INFORMATION PROVIDED.
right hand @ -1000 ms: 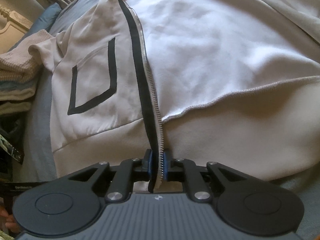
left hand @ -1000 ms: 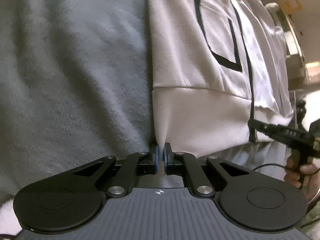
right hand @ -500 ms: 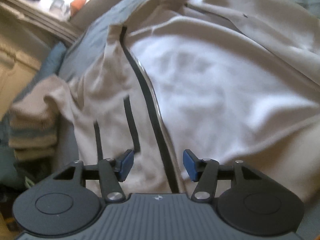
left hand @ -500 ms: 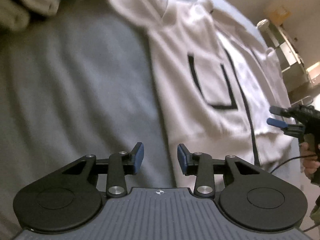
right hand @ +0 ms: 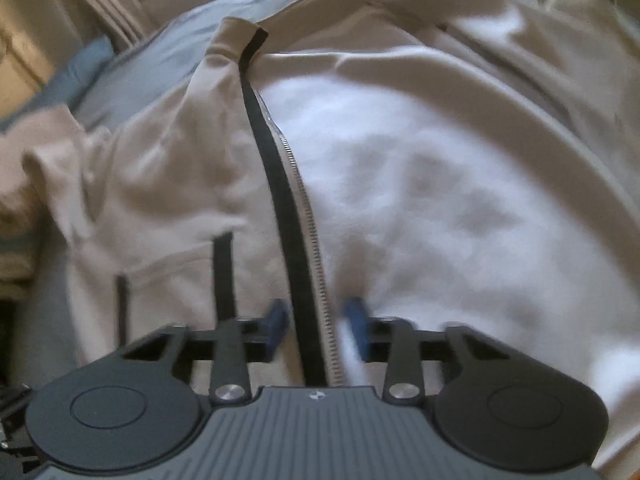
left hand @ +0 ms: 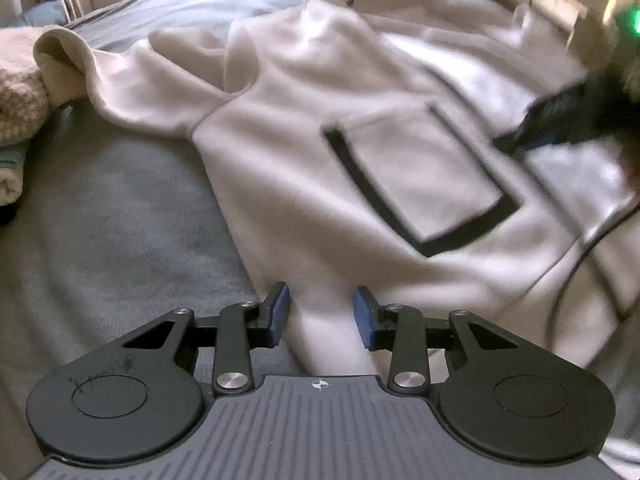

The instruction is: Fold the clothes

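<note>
Straddling the cream fleece zip jacket [right hand: 440,200] lengthwise, the right tool [right hand: 316,326] is closing around its black zipper edge [right hand: 280,184]; the left tool [left hand: 320,314] gapes empty over the hem.

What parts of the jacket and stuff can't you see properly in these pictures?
- Jacket far side: cut off by the right edge of the left wrist view.
- Right gripper, jaws closing around the zipper: motion blur hides whether the pads touch it.
- Folded pile: cut off at the left edge of the left wrist view.
- Jacket hem: hidden behind both gripper bodies.
</note>
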### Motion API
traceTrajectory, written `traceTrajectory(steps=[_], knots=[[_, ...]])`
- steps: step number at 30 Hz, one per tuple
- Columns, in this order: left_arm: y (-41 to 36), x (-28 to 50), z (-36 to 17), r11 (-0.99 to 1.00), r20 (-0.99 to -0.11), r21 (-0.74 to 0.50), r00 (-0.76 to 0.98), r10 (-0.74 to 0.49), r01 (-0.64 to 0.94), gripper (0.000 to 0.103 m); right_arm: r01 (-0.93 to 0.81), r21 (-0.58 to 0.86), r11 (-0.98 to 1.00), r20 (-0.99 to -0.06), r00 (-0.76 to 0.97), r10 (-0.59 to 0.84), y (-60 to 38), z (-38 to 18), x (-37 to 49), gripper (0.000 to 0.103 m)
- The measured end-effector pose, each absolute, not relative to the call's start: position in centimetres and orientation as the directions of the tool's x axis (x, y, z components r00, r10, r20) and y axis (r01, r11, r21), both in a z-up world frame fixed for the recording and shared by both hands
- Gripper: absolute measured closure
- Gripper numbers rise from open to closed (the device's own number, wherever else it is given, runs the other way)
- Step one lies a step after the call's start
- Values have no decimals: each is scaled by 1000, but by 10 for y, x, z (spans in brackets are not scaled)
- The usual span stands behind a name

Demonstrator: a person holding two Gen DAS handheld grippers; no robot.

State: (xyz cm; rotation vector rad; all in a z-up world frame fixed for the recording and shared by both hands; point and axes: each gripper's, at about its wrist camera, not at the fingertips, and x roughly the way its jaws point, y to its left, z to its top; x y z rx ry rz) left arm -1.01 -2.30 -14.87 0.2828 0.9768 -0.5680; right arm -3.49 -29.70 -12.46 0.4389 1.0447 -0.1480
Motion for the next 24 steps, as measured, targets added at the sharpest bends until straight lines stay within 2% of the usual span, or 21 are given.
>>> traceTrajectory(steps=[1, 6, 9, 13, 14, 20, 24], knots=[[-25, -12, -152, 817, -845, -1, 437, -310, 577, 67, 319, 263, 911, -859, 508, 71, -295, -122, -36, 92], [-23, -14, -155, 815, -838, 0, 444, -316, 579, 67, 336, 187, 923, -853, 522, -17, -288, -119, -47, 92], [-18, -13, -151, 814, -838, -16, 436, -328, 581, 67, 382, 247, 891, -861, 509, 20, -299, -124, -42, 87], [-6, -8, -140, 827, -841, -45, 425, -334, 560, 67, 403, 284, 870, -826, 564, 8, -308, -102, -37, 64], [-3, -5, -137, 835, -839, -54, 428, -335, 547, 67, 403, 290, 868, -814, 581, 3, -311, -96, -34, 62], [-7, 33, -110, 844, -776, -81, 497, -388, 531, 67, 405, 445, 799, -759, 643, 98, -342, -99, 23, 62], [-41, 76, -102, 825, -713, -8, 575, -401, 565, 67, 421, 541, 729, -731, 663, 159, -357, -117, 68, 62]])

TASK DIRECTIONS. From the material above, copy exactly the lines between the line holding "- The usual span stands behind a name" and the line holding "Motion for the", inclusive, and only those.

OUTPUT OF THE EXERCISE.
- The usual span stands behind a name

Demonstrator: a person holding two Gen DAS handheld grippers; no robot.

State: (xyz cm; rotation vector rad; all in a z-up world frame fixed for the recording and shared by both hands; point and axes: each gripper's, at about its wrist camera, not at the fingertips, and x roughly the way its jaws point, y to its left, z to its top; x y z rx ry rz) left arm -1.01 -2.30 -14.87 0.2828 0.9768 -0.5680; right arm -3.49 -29.70 -12.46 0.4389 1.0447 -0.1480
Motion for the next 24 steps, as measured, targets added at the sharpest bends until straight lines stay within 2% of the usual span, or 21 are given.

Work on this exercise is now complete.